Socialisme et néo-libéralisme s’accordent sur la nécessité d’une vie associative développée, tenant pour évident que les associations sont des écoles de démocratie, des lieux de civisme et de don. Les conflits qui l’agitent invitent pourtant à réfléchir sur la complexité d’un monde associatif qui emploie autant, aujourd’hui, que la fonction publique territoriale.
Considéré comme le lieu par excellence de l’engagement volontaire, de la gratuité et de la construction de liens sociaux, le monde associatif est-il pour autant préservé de la dimension conflictuelle qui traverse toutes les autres institutions sociales ? Autrement dit, les rapports sociaux à l’intérieur des associations et entre elles sont-ils nécessairement pacifiés ? La division, l’opposition et la domination ne s’y expriment-elles pas ? Contrairement à la vision enchantée qui prévaut largement et qui conforte l’image positive des associations (tous les sondages d’opinion en témoignent), le monde associatif se révèle un lieu de conflits polymorphes, le plus souvent latents ou occultés.
Dans les sciences sociales comme dans les représentations communes, la dimension conflictuelle des associations est davantage référée à leur fonction tribunitienne, autrement dit leur capacité de protestation et de revendication, qui est mise en exergue au travers des rapports de force avec les pouvoirs publics ou les entreprises, notamment dans les domaines de l’humanitaire, du logement, de l’écologie ou de la consommation.
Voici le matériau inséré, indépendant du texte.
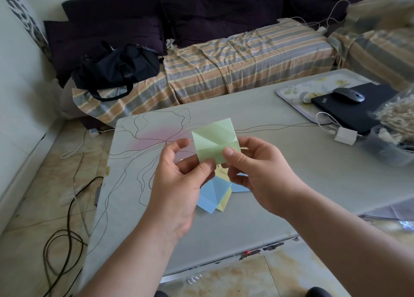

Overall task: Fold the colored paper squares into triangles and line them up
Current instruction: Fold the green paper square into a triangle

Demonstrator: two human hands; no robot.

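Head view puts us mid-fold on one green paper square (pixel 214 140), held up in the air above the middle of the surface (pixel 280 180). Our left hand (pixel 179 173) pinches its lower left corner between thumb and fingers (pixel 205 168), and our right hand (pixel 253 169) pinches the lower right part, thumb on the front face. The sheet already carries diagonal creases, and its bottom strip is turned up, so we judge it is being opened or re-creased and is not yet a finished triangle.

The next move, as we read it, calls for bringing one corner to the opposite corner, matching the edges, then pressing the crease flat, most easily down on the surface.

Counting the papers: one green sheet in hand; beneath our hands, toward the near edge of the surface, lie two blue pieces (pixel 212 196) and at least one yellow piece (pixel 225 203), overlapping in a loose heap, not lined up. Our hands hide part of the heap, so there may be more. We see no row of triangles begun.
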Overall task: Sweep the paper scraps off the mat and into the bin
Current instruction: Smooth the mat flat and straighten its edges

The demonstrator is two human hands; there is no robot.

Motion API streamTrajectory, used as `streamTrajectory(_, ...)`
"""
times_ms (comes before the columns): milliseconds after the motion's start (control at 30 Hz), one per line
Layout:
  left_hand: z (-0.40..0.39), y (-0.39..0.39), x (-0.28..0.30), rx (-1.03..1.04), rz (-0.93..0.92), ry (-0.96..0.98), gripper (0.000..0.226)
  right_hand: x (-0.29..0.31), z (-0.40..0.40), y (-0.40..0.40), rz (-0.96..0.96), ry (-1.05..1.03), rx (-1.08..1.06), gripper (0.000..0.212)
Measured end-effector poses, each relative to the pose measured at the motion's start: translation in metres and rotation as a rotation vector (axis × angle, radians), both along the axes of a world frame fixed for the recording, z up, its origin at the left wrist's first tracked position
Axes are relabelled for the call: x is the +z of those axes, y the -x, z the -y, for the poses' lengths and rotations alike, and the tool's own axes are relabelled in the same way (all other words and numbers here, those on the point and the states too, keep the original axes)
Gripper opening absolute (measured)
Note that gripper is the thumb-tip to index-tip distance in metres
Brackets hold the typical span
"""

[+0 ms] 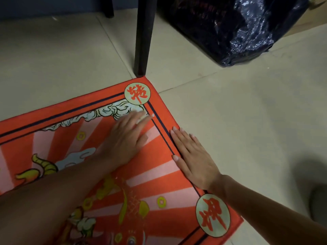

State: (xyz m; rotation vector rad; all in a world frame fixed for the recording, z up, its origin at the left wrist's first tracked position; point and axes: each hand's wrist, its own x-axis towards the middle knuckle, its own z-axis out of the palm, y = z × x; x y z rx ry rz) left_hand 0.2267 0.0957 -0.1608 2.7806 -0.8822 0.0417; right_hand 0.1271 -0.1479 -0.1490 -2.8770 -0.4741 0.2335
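Scraps (153, 115), a few small white bits, lie on the red mat (154, 149) near its far corner, just past the fingertips of the left hand (126, 138). That hand lies flat on the mat with fingers (139, 119) straight and released, grasping nothing; it is blurred, and something pale shows at the fingertips that cannot be told apart from the mat's white cloud print. Right hand (192, 156) rests palm down along the mat's right edge, fingers together and straight, part on the border and part on the floor (238, 112), also grasping nothing. Both forearms reach in from the near side. Mat lies on pale floor tiles. A dark furniture leg (144, 36) stands just beyond the mat's far corner. Bin (238, 27), wrapped in a shiny black bag, stands on the floor at upper right, well apart from the mat; its inside is not visible.
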Motion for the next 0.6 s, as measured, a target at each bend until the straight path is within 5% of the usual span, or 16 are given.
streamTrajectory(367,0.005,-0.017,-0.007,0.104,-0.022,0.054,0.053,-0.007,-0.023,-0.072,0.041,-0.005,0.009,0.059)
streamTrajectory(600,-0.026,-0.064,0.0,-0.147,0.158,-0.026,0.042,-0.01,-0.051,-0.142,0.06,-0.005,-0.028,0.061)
Cet investissement de l’espace public pour la défense d’une cause s’est notamment illustré lors des mobilisations des Enfants de Don Quichotte, de Droit au logement, de Greenpeace ou du Collectif des faucheurs volontaires. Mais au-delà de ces conflits « externes », il en est d’internes qui, s’ils ne sont pas aussi publicisés, n’en sont pas moins importants et aigus.